--- INFORMATION GIVEN Enclosed Below ---

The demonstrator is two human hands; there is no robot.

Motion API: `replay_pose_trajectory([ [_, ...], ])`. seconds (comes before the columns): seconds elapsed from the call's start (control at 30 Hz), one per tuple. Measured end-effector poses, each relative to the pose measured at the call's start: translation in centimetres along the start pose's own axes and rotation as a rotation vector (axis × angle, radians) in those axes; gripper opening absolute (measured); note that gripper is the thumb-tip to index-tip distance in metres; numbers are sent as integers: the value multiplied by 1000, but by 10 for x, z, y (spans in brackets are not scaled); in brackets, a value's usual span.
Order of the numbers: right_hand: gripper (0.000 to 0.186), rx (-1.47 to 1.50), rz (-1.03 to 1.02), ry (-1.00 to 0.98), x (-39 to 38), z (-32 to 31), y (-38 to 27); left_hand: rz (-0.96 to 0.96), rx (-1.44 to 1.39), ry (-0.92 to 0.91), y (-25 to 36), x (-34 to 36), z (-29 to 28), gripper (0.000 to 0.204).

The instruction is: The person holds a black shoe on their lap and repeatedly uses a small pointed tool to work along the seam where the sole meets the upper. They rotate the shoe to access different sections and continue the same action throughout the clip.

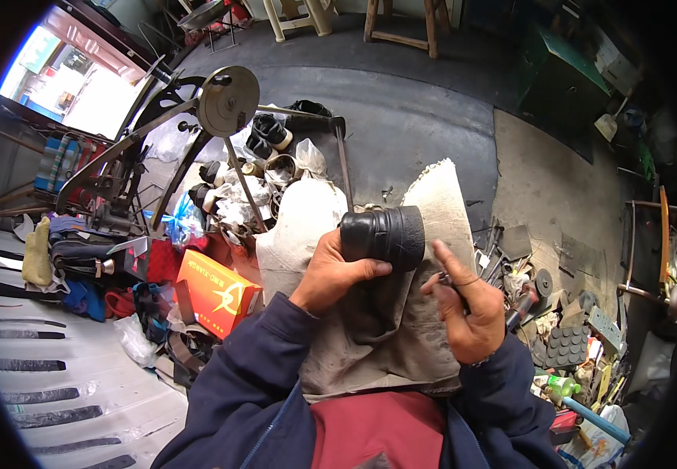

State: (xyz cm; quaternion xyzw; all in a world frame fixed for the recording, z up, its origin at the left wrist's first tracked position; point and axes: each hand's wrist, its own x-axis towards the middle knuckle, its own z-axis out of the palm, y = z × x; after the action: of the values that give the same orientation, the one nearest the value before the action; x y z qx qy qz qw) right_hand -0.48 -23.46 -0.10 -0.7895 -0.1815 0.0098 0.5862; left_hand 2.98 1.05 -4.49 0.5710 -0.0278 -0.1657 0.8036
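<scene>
My left hand [337, 268] is wrapped round a black leather shoe [381, 236], its thumb pressed along the near side. The shoe lies sideways above the beige cloth [354, 352] draped over my lap, its thick dark sole edge facing right. Just right of the shoe, apart from it, my right hand [471, 309] has its index finger raised. The other fingers are curled round a thin tool with a small metal tip; the rest of it is mostly hidden in the palm. A dark, thread-like line crosses the index finger.
At the left stands a sewing machine with a round metal wheel [229, 102]. Beyond my lap are shoes and plastic bags [233, 195]. An orange box [217, 293] sits by my left arm. Tools and scraps [565, 344] crowd the floor at right. A green cabinet [561, 74] stands far right.
</scene>
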Motion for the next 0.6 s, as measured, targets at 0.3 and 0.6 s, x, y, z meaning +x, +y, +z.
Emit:
replay_pose_trajectory([
  [0.3,48,-98,56,-90,10,14,-10,0,40,-6,-1,-1,-3,35],
  [0.6,44,29,123,-150,19,5,-14,5,52,-33,-1,-1,-5,36],
])
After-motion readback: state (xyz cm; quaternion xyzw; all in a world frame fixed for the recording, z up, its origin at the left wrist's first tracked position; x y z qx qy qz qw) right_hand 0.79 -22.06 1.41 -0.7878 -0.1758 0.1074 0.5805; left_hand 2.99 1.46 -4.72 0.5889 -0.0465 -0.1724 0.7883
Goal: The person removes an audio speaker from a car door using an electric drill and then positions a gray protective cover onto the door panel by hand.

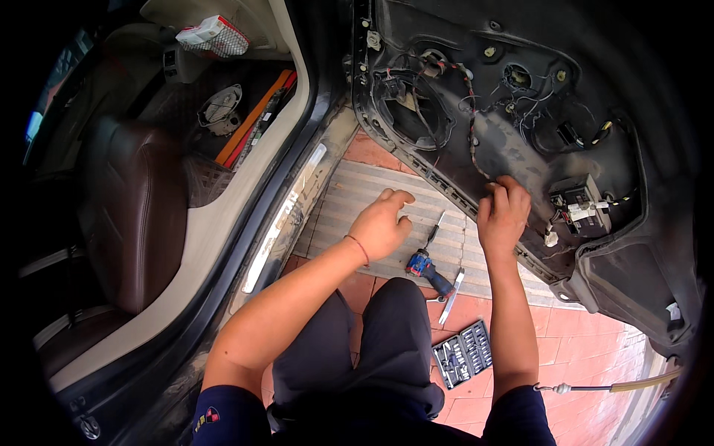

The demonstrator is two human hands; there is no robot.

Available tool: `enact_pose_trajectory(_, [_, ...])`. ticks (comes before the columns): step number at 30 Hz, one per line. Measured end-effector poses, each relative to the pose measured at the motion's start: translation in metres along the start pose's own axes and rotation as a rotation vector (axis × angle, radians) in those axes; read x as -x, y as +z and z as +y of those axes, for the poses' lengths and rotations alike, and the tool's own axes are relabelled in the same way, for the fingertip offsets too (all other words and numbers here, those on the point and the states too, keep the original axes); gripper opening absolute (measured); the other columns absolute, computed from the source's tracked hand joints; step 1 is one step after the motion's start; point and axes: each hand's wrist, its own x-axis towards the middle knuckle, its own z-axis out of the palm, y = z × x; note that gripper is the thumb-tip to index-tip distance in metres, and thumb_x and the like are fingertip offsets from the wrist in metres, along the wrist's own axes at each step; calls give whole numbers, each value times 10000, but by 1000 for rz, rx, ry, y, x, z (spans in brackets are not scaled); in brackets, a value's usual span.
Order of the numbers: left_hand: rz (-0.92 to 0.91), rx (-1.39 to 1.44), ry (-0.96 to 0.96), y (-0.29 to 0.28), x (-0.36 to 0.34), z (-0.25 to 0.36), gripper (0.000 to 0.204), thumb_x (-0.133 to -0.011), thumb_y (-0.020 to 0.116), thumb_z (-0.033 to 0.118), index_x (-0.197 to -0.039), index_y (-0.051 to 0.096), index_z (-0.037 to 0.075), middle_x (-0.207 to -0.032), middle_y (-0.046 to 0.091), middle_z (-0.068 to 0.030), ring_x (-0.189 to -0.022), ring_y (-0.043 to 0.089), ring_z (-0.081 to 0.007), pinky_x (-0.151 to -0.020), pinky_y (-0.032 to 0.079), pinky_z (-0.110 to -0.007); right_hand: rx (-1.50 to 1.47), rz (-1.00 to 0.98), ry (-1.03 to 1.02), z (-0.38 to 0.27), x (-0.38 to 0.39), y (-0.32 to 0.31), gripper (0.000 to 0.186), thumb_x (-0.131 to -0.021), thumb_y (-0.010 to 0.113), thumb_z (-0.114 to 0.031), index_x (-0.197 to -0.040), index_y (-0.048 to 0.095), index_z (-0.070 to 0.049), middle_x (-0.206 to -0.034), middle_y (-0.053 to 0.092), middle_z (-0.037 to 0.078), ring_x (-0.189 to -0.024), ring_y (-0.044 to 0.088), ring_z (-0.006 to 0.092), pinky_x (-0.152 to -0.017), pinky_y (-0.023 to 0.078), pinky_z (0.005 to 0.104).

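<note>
My left hand (383, 223) is in the air over the striped mat (349, 197), its fingers bent but apart, holding nothing. My right hand (504, 209) is at the inner shell of an opened car door (543, 178), fingers closed on a taped wiring harness (473, 141). Near that hand sit a black module with white connectors (584, 204) and a loose white plug (551, 238). Higher on the door are a large oval opening (413, 111) and several loose wires. Below my hands lie a cordless driver (422, 267) with a long bit and a silver bar-shaped tool (454, 293).
An open socket case (461, 353) lies on red tiles (565, 334) by my knees. At left are the door sill (290, 208), a brown seat (145, 223), a removed speaker (222, 110), orange and red strips (253, 123), and a white pack in a mesh pocket (212, 36).
</note>
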Motion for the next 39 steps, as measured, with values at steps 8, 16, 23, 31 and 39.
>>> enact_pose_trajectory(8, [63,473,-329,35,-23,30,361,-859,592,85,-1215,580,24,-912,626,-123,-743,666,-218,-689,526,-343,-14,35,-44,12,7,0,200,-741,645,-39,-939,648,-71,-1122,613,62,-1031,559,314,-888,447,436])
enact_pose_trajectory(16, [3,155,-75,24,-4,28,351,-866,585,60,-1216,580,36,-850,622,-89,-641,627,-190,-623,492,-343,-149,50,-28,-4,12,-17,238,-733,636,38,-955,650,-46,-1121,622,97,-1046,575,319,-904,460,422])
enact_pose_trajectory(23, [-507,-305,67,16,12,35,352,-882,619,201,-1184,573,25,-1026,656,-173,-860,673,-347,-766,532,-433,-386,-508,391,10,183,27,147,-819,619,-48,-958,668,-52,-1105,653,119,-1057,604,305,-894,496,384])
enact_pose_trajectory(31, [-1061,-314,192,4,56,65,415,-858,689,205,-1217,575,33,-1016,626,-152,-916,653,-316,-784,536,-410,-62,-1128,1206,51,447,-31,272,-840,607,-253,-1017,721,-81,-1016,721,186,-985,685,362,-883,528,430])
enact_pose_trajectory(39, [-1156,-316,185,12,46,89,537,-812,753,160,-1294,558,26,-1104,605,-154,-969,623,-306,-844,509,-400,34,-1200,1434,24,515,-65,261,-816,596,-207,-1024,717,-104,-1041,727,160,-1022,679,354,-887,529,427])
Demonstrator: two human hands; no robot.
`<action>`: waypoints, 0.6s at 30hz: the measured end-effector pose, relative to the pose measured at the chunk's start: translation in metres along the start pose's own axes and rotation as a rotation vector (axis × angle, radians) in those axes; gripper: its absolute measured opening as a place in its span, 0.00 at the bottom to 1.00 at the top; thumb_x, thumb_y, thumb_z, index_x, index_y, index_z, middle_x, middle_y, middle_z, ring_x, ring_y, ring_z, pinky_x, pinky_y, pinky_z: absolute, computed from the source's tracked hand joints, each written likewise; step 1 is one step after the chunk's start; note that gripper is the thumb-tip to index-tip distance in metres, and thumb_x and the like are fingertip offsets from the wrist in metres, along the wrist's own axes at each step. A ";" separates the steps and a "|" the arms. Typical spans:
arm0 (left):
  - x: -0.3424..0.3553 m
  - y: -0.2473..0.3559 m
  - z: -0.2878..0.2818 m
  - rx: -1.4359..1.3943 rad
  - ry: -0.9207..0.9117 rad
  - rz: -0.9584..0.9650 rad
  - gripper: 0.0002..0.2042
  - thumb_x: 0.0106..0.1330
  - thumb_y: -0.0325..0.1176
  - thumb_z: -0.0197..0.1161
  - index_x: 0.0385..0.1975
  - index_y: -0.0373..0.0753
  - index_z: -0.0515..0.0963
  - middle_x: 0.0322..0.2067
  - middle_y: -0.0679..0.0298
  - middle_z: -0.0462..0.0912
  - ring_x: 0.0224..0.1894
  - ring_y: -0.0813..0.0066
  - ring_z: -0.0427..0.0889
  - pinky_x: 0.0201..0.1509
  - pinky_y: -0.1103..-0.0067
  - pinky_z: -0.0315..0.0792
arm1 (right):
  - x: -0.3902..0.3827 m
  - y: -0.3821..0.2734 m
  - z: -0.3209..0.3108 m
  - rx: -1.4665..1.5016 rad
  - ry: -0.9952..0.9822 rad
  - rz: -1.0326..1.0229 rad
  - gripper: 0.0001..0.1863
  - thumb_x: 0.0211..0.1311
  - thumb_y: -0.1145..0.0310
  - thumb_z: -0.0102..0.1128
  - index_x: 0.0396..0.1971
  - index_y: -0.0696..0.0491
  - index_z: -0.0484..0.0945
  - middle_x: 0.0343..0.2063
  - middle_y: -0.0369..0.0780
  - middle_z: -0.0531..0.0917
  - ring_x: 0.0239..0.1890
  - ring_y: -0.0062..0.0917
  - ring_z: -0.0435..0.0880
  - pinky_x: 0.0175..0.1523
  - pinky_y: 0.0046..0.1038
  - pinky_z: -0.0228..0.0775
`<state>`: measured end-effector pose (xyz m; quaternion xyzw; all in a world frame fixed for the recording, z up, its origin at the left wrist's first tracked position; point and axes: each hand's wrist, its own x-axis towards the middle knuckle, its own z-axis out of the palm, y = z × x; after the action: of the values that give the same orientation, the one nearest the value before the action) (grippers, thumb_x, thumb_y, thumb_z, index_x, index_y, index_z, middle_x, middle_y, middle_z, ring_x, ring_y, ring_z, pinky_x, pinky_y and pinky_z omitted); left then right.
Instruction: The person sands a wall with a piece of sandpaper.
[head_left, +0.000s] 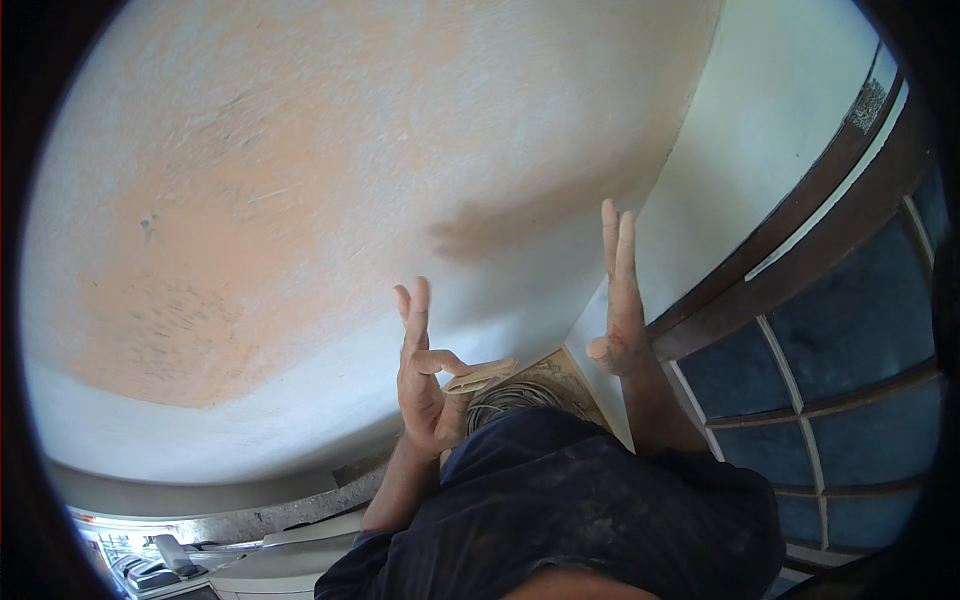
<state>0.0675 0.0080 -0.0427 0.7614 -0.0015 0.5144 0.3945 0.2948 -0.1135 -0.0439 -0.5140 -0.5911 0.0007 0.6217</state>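
My left hand [421, 385] is raised in front of me, its thumb and index finger pinched on a small tan, flat piece, which looks like folded sandpaper [485, 375]. The other fingers of that hand point upward. On the right, my right hand [625, 315] is held up with its fingers straight and the thumb apart. Nothing is in it. Both hands stand off the wall [330, 190], whose surface is patchy orange and white with scratches and rough marks. A hand's shadow falls on it between my hands.
A coil of grey cable [530, 397] lies in a tan tray-like corner [580, 385] just beyond my body. At right are a brown wooden frame [800, 235] and dark window panes [845, 330]. Grey equipment [165, 565] and a pale surface [290, 570] sit at lower left.
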 end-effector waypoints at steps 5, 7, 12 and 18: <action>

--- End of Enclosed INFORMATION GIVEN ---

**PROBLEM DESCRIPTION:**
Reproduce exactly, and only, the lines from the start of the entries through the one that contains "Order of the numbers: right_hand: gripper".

**COMPLETED TASK:**
The demonstrator is two human hands; there is no robot.

Motion API: `replay_pose_trajectory([ [_, ...], ])`. seconds (comes before the columns): seconds elapsed from the call's start (control at 30 Hz), one per tuple. Measured end-effector poses, each relative to the pose measured at the call's start: translation in centimetres along the start pose's own axes and rotation as a rotation vector (axis × angle, radians) in those axes; gripper opening absolute (measured); note that gripper is the thumb-tip to index-tip distance in metres; numbers are sent as integers: the value multiplied by 1000, but by 10 for x, z, y (spans in brackets are not scaled); in brackets, a value's usual span.
Order of the numbers: right_hand: gripper (0.000 to 0.186), rx (-1.47 to 1.50), rz (-1.03 to 1.02), ry (-1.00 to 0.98), x (-39 to 38), z (-32 to 31), y (-38 to 27); left_hand: rz (-0.96 to 0.96), rx (-1.44 to 1.39), ry (-0.92 to 0.91), y (-25 to 36), x (-34 to 36), z (-29 to 28), gripper (0.000 to 0.204).

Nothing else goes with this output.